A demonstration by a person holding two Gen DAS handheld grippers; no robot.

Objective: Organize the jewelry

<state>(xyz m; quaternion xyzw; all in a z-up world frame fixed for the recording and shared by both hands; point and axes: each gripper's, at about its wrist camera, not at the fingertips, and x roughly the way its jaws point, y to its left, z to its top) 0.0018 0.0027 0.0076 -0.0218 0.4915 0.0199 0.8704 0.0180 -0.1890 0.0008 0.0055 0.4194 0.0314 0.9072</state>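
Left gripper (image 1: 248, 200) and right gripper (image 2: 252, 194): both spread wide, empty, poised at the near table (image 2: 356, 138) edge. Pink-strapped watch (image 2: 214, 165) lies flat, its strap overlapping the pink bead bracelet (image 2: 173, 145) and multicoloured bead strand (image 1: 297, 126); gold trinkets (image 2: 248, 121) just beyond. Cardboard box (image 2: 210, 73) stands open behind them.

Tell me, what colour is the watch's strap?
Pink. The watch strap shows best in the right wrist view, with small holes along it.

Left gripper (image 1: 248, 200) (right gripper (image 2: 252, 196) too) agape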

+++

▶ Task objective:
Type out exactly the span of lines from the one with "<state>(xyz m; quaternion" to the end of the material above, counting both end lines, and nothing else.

▶ Answer box:
<state>(xyz m; quaternion xyzw; all in a z-up world frame fixed for the recording and shared by both hands; point and axes: each gripper's, at about its wrist camera, not at the fingertips, and x roughly the way its jaws point, y to its left, z to its top) 0.0018 0.0027 0.0076 -0.0218 0.4915 0.0199 0.8704 0.0180 -0.1890 0.0008 0.0055 0.4194 0.0314 0.9072</state>
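Left gripper (image 1: 248, 200) and right gripper (image 2: 252, 194): both spread wide, empty, poised at the near table (image 2: 356, 138) edge. Pink-strapped watch (image 2: 214, 165) lies flat, its strap overlapping the pink bead bracelet (image 2: 173, 145) and multicoloured bead strand (image 1: 297, 126); gold trinkets (image 2: 248, 121) just beyond. Cardboard box (image 2: 210, 73) stands open behind them.

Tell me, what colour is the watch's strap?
Pink. The watch strap shows best in the right wrist view, with small holes along it.

Left gripper (image 1: 248, 200) (right gripper (image 2: 252, 196) too) agape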

Nothing remains to be answered in this exercise.